*INSTRUCTIONS FOR THE TASK*: Go through the entries and copy each one exactly. Leave none out.

┄┄┄┄┄┄┄┄┄┄

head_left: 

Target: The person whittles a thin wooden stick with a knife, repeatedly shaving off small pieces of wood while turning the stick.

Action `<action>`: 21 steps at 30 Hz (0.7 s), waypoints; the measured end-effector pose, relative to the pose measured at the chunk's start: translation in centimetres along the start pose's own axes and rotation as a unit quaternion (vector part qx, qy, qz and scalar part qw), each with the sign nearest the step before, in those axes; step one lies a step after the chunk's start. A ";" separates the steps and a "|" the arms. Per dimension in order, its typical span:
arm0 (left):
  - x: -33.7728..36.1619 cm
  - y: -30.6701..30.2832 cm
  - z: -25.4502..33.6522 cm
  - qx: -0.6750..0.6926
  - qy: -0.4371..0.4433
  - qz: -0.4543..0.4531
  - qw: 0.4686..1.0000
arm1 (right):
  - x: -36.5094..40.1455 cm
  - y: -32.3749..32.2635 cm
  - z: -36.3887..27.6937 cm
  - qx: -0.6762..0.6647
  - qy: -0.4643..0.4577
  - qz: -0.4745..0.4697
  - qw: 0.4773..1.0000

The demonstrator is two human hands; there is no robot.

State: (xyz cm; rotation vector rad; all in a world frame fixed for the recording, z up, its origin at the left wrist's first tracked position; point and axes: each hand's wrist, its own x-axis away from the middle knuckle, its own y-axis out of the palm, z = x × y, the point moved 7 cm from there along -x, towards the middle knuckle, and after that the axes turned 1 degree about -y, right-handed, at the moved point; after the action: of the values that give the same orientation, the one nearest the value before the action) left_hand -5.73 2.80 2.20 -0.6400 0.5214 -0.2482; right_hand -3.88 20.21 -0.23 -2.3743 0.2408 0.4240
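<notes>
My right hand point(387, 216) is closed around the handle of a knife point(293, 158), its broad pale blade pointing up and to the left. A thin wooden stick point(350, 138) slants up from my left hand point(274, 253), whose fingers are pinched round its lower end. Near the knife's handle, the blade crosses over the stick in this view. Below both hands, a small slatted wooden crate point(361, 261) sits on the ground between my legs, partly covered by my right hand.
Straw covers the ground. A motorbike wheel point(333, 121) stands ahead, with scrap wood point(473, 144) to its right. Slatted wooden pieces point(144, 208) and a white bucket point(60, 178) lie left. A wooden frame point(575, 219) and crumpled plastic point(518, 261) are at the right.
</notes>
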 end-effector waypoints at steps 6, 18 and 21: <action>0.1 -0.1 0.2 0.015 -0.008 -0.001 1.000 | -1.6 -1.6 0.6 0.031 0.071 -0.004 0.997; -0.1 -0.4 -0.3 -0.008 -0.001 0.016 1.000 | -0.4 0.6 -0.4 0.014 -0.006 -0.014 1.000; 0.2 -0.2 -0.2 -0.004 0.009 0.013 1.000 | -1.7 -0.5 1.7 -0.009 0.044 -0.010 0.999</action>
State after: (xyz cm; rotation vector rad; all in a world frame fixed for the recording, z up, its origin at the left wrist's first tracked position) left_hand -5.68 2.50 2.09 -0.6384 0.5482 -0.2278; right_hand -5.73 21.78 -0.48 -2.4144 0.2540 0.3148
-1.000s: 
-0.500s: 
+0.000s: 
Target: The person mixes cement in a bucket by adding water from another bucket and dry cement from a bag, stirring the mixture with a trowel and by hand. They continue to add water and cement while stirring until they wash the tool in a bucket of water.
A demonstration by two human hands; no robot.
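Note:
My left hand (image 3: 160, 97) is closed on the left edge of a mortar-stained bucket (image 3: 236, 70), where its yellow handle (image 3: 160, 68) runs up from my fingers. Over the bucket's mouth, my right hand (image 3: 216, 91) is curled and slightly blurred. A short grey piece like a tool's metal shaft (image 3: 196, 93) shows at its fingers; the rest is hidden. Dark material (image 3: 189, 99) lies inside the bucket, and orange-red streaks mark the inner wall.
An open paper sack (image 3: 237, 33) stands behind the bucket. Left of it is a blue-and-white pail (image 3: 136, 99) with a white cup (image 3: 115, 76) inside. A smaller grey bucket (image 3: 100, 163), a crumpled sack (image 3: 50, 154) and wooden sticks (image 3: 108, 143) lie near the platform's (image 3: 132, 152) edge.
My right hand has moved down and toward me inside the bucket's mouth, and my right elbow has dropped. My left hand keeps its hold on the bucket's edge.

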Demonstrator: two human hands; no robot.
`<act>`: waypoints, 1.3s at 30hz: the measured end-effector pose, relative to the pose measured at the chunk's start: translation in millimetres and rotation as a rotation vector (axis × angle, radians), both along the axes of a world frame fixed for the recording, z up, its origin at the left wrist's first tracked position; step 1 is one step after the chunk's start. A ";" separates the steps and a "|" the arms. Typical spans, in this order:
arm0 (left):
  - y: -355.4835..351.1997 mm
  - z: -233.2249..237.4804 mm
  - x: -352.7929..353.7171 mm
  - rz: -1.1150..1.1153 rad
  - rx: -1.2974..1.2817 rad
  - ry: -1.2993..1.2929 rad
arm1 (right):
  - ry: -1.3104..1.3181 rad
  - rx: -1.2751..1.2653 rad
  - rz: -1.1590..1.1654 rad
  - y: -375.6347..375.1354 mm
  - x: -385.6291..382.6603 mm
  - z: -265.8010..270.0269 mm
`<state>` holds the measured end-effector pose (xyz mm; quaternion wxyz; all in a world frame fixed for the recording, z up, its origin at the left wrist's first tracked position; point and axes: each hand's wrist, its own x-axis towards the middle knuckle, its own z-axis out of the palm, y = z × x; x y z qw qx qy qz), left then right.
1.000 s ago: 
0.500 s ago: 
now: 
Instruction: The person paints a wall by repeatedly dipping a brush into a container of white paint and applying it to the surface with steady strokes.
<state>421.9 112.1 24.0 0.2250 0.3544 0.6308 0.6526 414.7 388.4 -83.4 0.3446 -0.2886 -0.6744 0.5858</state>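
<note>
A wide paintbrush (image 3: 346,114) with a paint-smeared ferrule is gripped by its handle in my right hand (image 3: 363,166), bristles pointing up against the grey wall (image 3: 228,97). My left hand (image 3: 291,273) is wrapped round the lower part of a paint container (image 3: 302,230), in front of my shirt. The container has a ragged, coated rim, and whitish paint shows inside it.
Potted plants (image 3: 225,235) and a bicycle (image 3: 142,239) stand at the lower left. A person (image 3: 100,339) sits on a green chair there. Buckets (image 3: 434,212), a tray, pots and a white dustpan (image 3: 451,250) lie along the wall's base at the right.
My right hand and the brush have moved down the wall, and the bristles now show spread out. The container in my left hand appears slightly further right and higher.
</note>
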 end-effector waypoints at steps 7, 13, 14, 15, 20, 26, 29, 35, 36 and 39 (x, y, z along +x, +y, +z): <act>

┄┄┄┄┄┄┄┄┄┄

*EXPECTED OUTPUT*:
head_left: 

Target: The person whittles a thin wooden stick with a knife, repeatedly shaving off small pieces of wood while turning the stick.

Action `<action>`: 21 steps at 30 Hz (0.7 s), waypoints; the measured end-effector pose, relative to the pose measured at the chunk's start: translation in centimetres along the start pose's own axes and rotation as a unit quaternion (vector part qx, qy, qz and scalar part qw), each with the sign nearest the step before, in those axes; step one lies a step after the chunk's start. A ";" separates the steps and a "|" the arms. Per dimension in order, its typical span:
arm0 (left):
  - x: -33.7728..36.1619 cm
  - y: -30.6701..30.2832 cm
  - z: -25.4502..33.6522 cm
  - qx: -0.6750..0.6926
  - qy: -0.4371..0.4433
  - qz: -0.4543..0.4531
  - qw: 0.4686..1.0000
arm1 (right):
  - x: -36.5094..40.1455 cm
  - y: -32.3749..32.2635 cm
  - z: -36.3887..27.6937 cm
  - qx: -0.6762..0.6647
  - qy: -0.4643..0.4577
  - qz: -0.4745..0.4697
  - qw: 0.4773..1.0000

The demonstrator is two human hands; there is no robot.

State: (xyz cm; rotation vector rad; all in a world frame fixed for the recording, z up, its origin at the left wrist's first tracked position; point and axes: each hand's wrist, its own x-axis away from the middle knuckle, its own y-axis out of the palm, z = x × y, the point moved 7 cm from there along -x, towards the middle knuckle, and after that the axes turned 1 degree about -y, right-handed, at the moved point; after the action: of the values that give the same orientation, the one nearest the value before the action) left_hand -5.73 2.80 2.20 -0.6400 0.5214 -0.2482; right_hand -3.88 20.21 -0.23 -2.3743 0.2408 0.4240
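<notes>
My right hand point(387, 216) is closed around the handle of a knife point(293, 158), its broad pale blade pointing up and to the left. A thin wooden stick point(350, 138) slants up from my left hand point(274, 253), whose fingers are pinched round its lower end. Near the knife's handle, the blade crosses over the stick in this view. Below both hands, a small slatted wooden crate point(361, 261) sits on the ground between my legs, partly covered by my right hand.
Straw covers the ground. A motorbike wheel point(333, 121) stands ahead, with scrap wood point(473, 144) to its right. Slatted wooden pieces point(144, 208) and a white bucket point(60, 178) lie left. A wooden frame point(575, 219) and crumpled plastic point(518, 261) are at the right.
</notes>
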 end-effector waypoints at steps 6, 18 and 21: <action>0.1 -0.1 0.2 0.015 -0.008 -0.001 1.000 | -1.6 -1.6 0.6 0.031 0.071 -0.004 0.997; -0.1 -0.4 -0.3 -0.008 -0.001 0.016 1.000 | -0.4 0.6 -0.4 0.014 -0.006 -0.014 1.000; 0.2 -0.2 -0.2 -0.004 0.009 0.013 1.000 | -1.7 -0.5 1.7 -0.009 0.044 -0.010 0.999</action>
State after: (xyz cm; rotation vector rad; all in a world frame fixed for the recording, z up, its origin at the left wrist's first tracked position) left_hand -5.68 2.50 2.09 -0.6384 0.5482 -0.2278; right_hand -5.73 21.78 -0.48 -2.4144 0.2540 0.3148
-1.000s: 
-0.500s: 
+0.000s: 
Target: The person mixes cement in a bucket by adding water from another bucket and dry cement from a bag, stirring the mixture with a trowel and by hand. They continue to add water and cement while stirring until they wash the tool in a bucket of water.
A demonstration by two human hands; no robot.
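Note:
My left hand (image 3: 160, 97) is closed on the left edge of a mortar-stained bucket (image 3: 236, 70), where its yellow handle (image 3: 160, 68) runs up from my fingers. Over the bucket's mouth, my right hand (image 3: 216, 91) is curled and slightly blurred. A short grey piece like a tool's metal shaft (image 3: 196, 93) shows at its fingers; the rest is hidden. Dark material (image 3: 189, 99) lies inside the bucket, and orange-red streaks mark the inner wall.
An open paper sack (image 3: 237, 33) stands behind the bucket. Left of it is a blue-and-white pail (image 3: 136, 99) with a white cup (image 3: 115, 76) inside. A smaller grey bucket (image 3: 100, 163), a crumpled sack (image 3: 50, 154) and wooden sticks (image 3: 108, 143) lie near the platform's (image 3: 132, 152) edge.
My right hand has moved down and toward me inside the bucket's mouth, and my right elbow has dropped. My left hand keeps its hold on the bucket's edge.
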
Demonstrator: two human hands; no robot.
`<act>`: waypoints, 1.3s at 30hz: the measured end-effector pose, relative to the pose measured at the chunk's start: translation in millimetres and rotation as a rotation vector (axis × angle, radians), both along the axes of a world frame fixed for the recording, z up, its origin at the left wrist's first tracked position; step 1 is one step after the chunk's start. A ";" separates the steps and a "|" the arms. Typical spans, in this order:
arm0 (left):
  - y: -355.4835..351.1997 mm
  - z: -233.2249..237.4804 mm
  - x: -352.7929..353.7171 mm
  - rz: -1.1150..1.1153 rad
  - rx: -1.2974..1.2817 rad
  - ry: -1.2993..1.2929 rad
arm1 (right):
  - ry: -1.3104..1.3181 rad
  - rx: -1.2751..1.2653 rad
  - rz: -1.1590..1.1654 rad
  - y: -375.6347..375.1354 mm
  - x: -385.6291..382.6603 mm
  - z: -265.8010..270.0269 mm
`<state>` holds the measured end-effector pose (xyz mm; quaternion wxyz; all in a world frame fixed for the recording, z up, its origin at the left wrist's first tracked position; point and axes: each hand's wrist, its own x-axis towards the middle knuckle, its own z-axis out of the palm, y = z × x; x y z qw qx qy qz), left then right.
1.000 s ago: 
0.500 s ago: 
now: 
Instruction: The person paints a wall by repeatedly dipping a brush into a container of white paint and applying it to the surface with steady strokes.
<state>421.9 112.1 24.0 0.2250 0.3544 0.6308 0.6526 414.7 388.4 -83.4 0.3446 -0.2886 -0.6744 0.5858</state>
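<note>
A wide paintbrush (image 3: 346,114) with a paint-smeared ferrule is gripped by its handle in my right hand (image 3: 363,166), bristles pointing up against the grey wall (image 3: 228,97). My left hand (image 3: 291,273) is wrapped round the lower part of a paint container (image 3: 302,230), in front of my shirt. The container has a ragged, coated rim, and whitish paint shows inside it.
Potted plants (image 3: 225,235) and a bicycle (image 3: 142,239) stand at the lower left. A person (image 3: 100,339) sits on a green chair there. Buckets (image 3: 434,212), a tray, pots and a white dustpan (image 3: 451,250) lie along the wall's base at the right.
My right hand and the brush have moved down the wall, and the bristles now show spread out. The container in my left hand appears slightly further right and higher.
</note>
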 end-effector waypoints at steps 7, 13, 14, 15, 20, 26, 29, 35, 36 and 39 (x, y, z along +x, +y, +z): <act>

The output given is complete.